▶ **Input data**

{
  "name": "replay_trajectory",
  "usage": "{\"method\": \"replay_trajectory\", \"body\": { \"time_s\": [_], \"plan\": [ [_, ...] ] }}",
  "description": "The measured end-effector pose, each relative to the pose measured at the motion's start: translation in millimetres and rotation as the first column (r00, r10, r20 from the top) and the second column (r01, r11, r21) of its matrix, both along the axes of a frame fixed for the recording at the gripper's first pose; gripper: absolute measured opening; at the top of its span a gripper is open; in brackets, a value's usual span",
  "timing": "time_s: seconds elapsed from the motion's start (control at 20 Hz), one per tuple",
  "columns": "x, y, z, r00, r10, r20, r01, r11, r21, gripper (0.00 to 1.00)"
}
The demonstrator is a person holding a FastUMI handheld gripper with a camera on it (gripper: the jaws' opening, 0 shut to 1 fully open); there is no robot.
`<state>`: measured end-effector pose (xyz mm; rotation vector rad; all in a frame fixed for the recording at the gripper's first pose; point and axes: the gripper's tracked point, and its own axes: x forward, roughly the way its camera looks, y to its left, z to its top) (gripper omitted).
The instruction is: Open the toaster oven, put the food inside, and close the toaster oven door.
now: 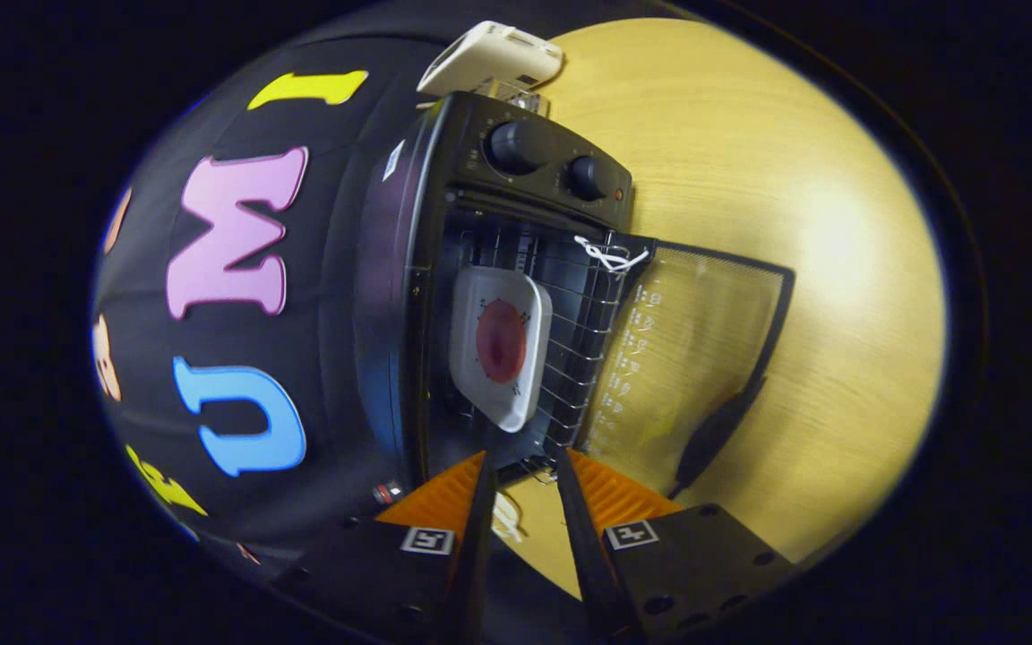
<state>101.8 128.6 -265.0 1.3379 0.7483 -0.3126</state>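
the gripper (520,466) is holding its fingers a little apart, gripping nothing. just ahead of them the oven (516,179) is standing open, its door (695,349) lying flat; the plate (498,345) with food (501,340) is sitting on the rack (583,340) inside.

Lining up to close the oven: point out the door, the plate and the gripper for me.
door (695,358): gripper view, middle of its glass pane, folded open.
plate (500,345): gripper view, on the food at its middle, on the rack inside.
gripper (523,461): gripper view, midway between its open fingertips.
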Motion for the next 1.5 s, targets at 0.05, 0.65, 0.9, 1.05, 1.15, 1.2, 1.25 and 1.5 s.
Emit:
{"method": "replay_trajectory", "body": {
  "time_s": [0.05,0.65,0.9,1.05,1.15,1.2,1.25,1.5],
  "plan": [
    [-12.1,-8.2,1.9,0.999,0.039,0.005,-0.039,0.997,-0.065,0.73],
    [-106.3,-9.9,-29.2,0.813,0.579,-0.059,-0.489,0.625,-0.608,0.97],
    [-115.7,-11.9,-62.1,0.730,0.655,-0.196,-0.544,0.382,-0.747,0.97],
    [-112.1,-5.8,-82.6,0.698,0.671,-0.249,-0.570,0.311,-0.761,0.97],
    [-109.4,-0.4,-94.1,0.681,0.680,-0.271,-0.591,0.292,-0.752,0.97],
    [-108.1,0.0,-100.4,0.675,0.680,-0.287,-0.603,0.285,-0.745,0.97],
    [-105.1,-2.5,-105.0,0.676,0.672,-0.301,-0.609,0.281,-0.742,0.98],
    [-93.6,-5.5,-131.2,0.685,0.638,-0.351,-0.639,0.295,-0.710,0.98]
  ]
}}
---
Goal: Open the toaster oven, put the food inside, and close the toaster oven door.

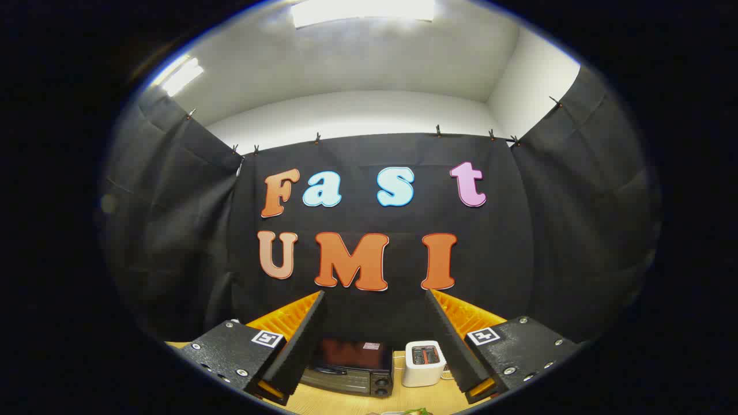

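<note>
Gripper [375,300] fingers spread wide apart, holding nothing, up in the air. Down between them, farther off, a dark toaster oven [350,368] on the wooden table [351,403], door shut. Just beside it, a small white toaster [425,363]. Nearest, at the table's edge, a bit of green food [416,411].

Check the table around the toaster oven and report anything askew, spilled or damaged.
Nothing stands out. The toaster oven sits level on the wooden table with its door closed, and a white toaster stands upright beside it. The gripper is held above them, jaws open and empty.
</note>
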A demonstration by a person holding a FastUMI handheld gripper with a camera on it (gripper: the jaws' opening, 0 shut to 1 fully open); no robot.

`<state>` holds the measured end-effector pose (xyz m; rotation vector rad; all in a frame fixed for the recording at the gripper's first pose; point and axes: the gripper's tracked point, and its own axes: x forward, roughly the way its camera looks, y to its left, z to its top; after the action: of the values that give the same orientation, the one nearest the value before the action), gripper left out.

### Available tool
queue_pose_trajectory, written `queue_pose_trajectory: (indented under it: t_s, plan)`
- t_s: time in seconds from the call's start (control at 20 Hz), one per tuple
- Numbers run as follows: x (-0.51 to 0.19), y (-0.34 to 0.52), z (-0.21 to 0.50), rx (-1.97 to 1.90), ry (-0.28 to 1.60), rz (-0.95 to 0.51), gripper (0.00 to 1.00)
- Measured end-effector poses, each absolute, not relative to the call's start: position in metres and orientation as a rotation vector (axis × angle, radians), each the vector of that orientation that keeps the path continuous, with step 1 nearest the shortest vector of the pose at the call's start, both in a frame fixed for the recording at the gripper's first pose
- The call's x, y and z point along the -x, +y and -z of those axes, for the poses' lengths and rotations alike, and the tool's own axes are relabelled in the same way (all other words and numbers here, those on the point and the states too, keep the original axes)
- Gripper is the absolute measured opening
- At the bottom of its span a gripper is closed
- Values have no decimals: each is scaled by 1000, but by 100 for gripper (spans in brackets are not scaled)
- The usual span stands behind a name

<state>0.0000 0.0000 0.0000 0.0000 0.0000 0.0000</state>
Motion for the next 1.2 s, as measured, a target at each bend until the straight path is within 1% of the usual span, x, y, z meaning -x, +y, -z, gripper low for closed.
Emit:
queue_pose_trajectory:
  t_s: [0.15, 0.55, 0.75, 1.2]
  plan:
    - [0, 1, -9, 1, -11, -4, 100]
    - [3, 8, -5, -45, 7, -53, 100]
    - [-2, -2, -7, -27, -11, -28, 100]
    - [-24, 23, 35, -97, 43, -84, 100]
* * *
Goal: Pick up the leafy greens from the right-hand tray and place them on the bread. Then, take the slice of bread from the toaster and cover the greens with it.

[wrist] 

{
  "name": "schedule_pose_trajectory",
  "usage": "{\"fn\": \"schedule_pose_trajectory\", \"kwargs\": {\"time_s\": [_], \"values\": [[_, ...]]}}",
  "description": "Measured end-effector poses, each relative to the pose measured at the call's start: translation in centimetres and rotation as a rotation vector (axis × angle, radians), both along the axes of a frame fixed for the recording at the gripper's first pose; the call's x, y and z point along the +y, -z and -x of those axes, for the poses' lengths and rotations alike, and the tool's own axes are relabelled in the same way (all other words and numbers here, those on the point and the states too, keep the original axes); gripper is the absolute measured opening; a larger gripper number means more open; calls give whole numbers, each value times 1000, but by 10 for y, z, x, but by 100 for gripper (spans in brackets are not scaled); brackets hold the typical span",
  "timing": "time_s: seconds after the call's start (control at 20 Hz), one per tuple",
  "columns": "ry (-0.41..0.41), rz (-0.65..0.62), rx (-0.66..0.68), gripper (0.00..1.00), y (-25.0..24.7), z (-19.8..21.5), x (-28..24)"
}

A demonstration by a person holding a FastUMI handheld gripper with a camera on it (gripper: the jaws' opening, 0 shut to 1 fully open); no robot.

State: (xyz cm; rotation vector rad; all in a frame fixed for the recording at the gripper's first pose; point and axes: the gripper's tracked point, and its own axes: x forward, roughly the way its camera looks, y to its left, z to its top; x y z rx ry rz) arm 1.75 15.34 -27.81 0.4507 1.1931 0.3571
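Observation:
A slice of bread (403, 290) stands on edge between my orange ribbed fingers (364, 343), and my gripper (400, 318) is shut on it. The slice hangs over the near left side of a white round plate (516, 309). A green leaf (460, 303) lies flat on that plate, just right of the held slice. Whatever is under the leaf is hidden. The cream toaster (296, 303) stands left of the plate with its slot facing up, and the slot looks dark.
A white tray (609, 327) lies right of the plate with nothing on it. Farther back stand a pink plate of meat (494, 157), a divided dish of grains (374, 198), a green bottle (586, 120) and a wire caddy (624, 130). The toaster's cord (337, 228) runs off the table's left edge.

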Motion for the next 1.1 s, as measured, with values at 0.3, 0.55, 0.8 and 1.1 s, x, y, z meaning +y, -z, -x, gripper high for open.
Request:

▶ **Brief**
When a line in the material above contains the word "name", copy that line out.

▶ **Written solution**
  "name": "replay_trajectory",
- The usual span stands behind a name
  "name": "schedule_pose_trajectory",

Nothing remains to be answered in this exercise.